- **What you have to do**
Give a count of the lines below that have the string "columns" in them, with no other words.

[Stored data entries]
Start of Block

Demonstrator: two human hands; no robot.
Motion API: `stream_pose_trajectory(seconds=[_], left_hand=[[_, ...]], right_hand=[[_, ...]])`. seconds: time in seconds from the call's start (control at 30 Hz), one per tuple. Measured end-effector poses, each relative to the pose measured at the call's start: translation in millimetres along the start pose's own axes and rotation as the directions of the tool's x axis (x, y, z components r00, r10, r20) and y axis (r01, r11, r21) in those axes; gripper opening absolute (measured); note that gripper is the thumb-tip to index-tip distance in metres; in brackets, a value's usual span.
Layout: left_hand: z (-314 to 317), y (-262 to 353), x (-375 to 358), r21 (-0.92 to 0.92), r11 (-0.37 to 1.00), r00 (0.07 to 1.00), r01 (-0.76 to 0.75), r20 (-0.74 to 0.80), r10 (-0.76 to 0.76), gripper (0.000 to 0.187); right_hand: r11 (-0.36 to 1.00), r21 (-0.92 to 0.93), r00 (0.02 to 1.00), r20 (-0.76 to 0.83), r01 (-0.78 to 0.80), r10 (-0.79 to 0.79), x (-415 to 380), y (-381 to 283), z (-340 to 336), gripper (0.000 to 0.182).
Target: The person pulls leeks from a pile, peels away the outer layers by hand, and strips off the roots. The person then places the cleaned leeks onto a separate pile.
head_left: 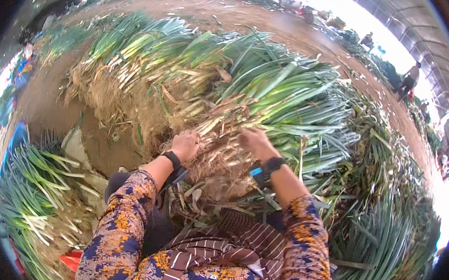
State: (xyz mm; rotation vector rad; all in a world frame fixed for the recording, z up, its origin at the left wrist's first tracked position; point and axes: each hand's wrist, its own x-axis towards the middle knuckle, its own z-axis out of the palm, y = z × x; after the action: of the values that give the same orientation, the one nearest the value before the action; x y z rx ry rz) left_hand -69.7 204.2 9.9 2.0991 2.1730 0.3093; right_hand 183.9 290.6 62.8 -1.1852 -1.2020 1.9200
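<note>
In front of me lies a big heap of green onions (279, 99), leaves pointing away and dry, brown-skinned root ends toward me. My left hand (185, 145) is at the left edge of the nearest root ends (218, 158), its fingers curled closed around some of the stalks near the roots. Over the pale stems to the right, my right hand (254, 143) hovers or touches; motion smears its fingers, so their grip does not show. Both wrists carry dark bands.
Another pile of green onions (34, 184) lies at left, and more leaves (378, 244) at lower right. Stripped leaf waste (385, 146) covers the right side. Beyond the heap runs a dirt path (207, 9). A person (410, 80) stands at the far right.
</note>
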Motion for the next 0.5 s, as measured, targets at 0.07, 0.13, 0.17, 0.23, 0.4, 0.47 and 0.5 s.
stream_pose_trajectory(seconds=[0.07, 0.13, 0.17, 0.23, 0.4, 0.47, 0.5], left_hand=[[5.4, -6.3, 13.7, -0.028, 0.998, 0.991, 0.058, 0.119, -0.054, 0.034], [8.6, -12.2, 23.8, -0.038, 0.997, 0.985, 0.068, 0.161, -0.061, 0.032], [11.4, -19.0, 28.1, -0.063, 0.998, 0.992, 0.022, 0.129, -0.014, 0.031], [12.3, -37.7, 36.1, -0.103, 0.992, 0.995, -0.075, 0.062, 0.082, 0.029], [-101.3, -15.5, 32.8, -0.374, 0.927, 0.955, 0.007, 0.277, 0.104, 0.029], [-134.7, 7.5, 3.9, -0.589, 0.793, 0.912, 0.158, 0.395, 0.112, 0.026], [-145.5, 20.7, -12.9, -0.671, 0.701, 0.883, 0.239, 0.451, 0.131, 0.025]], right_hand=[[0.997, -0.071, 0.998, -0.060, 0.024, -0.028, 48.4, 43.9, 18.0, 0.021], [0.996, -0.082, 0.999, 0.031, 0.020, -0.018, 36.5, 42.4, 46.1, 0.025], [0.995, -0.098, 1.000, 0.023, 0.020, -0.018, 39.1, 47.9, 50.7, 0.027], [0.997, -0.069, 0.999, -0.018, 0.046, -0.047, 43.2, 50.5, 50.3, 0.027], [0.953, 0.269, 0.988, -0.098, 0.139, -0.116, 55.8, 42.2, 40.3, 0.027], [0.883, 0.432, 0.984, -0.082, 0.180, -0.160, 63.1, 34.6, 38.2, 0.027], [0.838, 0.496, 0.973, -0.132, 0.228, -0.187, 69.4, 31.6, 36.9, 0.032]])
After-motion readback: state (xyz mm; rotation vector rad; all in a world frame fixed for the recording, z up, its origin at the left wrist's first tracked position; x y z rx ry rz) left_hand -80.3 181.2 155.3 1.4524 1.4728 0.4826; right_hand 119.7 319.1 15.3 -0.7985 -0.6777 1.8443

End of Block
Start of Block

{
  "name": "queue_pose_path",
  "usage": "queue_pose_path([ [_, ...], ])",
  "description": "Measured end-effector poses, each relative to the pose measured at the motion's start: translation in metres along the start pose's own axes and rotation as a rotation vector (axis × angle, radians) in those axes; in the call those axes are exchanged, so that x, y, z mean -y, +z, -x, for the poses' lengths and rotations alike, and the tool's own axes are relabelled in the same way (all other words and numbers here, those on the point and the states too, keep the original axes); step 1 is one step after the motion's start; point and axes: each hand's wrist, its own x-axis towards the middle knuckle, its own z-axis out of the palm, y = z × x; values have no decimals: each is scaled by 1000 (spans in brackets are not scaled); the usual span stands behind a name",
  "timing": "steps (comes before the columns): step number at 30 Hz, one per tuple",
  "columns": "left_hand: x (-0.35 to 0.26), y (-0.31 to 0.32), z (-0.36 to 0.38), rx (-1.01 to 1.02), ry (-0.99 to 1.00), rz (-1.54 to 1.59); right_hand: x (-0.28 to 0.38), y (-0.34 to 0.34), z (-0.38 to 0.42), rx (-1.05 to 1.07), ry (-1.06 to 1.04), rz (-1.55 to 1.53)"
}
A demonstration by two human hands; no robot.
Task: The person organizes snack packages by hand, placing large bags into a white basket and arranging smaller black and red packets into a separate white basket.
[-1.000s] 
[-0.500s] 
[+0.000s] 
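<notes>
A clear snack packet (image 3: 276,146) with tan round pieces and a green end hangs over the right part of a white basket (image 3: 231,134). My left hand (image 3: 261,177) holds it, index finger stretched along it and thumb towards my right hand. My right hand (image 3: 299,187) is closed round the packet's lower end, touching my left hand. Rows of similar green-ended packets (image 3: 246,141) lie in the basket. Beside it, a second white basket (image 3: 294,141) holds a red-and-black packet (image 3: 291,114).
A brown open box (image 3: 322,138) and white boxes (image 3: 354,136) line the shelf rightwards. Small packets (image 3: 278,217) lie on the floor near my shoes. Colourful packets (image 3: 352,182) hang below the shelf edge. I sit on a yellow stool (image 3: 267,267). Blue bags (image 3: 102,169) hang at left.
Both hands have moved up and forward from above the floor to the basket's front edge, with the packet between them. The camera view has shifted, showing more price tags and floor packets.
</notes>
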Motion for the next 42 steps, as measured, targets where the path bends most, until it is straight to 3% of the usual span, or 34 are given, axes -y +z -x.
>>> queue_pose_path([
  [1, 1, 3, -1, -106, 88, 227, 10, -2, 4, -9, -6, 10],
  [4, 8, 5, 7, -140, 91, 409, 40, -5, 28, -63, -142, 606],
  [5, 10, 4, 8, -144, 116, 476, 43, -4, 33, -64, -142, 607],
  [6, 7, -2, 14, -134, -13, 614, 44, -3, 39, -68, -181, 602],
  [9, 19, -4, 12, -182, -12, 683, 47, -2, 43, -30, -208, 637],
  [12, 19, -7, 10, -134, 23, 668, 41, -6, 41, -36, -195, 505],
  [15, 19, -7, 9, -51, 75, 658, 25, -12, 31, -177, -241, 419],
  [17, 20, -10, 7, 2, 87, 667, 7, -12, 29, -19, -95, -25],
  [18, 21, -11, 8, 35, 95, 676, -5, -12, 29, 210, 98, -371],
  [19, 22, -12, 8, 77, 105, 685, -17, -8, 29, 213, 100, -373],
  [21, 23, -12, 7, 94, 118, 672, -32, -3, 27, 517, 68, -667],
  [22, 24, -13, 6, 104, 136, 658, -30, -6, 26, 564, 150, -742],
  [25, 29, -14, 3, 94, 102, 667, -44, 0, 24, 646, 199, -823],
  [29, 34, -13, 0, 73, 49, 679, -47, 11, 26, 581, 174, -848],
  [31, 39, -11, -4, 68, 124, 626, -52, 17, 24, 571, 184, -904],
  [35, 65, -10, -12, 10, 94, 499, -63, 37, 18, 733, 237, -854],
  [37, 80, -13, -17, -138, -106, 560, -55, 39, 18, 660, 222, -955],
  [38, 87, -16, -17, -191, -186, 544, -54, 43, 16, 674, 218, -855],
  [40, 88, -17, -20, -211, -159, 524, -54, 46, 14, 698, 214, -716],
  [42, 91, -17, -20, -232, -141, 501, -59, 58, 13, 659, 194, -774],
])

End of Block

- **Output**
2